One of our customers has the same issue and opened a SR at VMware - no solution up until now.

We "just" upgraded the VirtualCenter to 2.5 U2 and had the ESX host still running on 3.5.0 U1 when this problem came up the first time.

We created then a new Cluster and move the faulted ESX Server (ESX02) to it: HA gets configured and everything is fine.

Then we also moved the second ESX Server (ESX03) - which was working before - into this cluster: Error Message as mentioned before in this thread

When we check the "Network" in the VC all networks on the ESX Server (ESX03) are shown as "Connect" but Status red. ...but the networks are fine and all running VM's can be reached.

Just for our pleasure we did the steps again: new cluster, add ESX03 - then the ESX02 has the same error's as the ESX03 before.

Then we removed the working Host ESX03 from the cluster and started a "Reconfigure HA" on the faulted ESX02 - everything is fine.

Finally we upgrade both ESX Server to the current version 3.5.0, 103908. No change to this issue at all.

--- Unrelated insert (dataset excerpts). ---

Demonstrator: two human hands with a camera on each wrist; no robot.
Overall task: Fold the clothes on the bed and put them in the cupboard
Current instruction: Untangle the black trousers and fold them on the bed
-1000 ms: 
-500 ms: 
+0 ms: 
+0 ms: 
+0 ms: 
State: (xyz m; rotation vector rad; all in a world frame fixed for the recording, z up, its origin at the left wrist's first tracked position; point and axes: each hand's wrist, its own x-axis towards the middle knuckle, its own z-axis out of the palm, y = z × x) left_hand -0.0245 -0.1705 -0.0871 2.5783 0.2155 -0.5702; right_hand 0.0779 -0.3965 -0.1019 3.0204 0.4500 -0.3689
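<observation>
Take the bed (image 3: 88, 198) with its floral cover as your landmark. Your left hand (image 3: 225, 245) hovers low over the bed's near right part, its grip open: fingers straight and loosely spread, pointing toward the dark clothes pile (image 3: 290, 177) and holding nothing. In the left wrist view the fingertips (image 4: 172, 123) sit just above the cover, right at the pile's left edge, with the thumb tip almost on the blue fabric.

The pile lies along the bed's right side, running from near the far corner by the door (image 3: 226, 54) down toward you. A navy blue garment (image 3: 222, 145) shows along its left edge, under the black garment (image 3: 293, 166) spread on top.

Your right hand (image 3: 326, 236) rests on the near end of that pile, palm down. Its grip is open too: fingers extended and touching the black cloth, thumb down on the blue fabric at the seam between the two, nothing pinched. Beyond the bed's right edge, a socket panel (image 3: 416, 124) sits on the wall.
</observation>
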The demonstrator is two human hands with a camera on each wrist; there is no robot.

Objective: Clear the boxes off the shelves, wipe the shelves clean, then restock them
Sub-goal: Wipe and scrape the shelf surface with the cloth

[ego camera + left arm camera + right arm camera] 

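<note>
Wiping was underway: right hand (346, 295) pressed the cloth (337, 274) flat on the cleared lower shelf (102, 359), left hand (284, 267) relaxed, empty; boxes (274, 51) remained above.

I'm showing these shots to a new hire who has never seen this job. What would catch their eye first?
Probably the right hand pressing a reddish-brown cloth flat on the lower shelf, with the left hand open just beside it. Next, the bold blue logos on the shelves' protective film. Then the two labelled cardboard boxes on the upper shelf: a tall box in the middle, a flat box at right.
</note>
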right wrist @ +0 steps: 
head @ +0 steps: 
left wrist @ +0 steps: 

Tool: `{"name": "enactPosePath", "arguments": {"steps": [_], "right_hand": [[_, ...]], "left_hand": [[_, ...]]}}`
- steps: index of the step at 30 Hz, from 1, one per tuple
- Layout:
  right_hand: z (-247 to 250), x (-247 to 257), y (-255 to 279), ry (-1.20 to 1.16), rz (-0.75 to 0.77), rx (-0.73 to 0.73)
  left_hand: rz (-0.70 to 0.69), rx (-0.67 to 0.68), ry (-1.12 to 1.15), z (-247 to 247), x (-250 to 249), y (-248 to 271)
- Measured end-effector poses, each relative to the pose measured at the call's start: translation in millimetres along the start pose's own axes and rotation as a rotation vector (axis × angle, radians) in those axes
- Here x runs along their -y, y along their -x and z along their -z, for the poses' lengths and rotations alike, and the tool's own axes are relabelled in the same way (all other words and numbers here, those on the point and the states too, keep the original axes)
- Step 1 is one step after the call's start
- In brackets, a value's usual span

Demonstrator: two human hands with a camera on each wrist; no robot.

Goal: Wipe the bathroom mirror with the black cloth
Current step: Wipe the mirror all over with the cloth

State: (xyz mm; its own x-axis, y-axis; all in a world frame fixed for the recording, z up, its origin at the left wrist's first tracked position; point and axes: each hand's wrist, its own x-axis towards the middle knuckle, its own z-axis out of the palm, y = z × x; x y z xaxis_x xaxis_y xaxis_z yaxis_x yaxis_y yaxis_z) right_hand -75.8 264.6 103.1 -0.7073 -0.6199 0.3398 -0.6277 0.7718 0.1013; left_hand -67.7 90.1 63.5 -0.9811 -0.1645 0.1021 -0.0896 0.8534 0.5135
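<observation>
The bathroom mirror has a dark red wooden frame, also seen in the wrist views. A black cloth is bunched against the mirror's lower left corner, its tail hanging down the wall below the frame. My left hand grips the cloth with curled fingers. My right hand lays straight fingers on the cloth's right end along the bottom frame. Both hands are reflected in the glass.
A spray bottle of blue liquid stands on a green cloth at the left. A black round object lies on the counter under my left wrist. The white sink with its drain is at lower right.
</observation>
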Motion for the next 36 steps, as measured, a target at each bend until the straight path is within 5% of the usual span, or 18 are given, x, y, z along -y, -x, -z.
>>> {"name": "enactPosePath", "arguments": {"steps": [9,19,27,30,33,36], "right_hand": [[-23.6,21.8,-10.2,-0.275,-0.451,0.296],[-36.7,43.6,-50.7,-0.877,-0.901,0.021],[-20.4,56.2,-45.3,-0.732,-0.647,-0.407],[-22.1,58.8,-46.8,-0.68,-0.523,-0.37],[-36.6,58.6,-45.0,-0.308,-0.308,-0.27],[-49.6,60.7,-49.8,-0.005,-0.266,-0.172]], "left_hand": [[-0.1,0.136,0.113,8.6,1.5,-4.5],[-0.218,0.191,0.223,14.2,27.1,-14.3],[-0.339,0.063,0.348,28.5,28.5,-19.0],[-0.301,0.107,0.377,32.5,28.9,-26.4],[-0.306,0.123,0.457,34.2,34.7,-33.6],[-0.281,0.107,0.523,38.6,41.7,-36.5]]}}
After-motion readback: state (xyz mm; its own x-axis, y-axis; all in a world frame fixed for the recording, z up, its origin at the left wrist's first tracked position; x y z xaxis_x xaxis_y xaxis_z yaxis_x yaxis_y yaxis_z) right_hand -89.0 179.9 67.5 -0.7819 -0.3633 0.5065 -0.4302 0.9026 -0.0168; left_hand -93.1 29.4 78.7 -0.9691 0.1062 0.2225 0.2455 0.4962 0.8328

We found out that when a ESX Host has this error - no changes to the HA agent or configuration on this host happens when starting a "Reconfigure HA" or adding the host to the HA enabled cluster.

So we assume that this issue must been caused from the VirtualCenter 2.5 U2 not from the HA Agent or the ESX Server.

I'll keep you up-to-date what happen with the VMware SR concerning this.

0 Kudos
meistermn
Expert
Expert

0 Kudos
vpert
Enthusiast
Enthusiast

thx for the hint - we double checked this already - all hostname and DNS entries are in lower case. There are no problems with DNS name resolution we could find.

Now the issue appears even in "untouched" clusters; means ESX clusters which were running without this problem for a couple of days. ...it's getting strange.......

0 Kudos
marxk
Contributor
Contributor

I too would like to see the information in the link. I have clusters of machines that are in different datacenters on campus and the console connections are on separate VLans. I would prefer not to have to re-architect the network connections to fix this if possible. I am wondering if we can configure the HA communication to use one set of nics and the communication with Vcenter to use a different one. My main problem is IP space.

0 Kudos
admin
Immortal
Immortal

Here's the scoop. The HA heartbeats are configured to take place over matched networks. The determination of a "match" is one whose IP address/subnet mask is the same as the other hosts in the cluster. If you are using VLANs, then there is currently no way for HA to know to match up the two. This will hopefully be improved in the future so that routable networks can be tagged to assist in the match-up.

If you don't have enough IP addresses to have a single subnet and need VLANs, then you'll have to exclude that network from consideration by HA. So you should use the das.allownetworkX to specify only the non-VLAN management networks. If that doesn't allow for redundancy, then HA will have that one netwokr as a single point-of-failure and less reliable.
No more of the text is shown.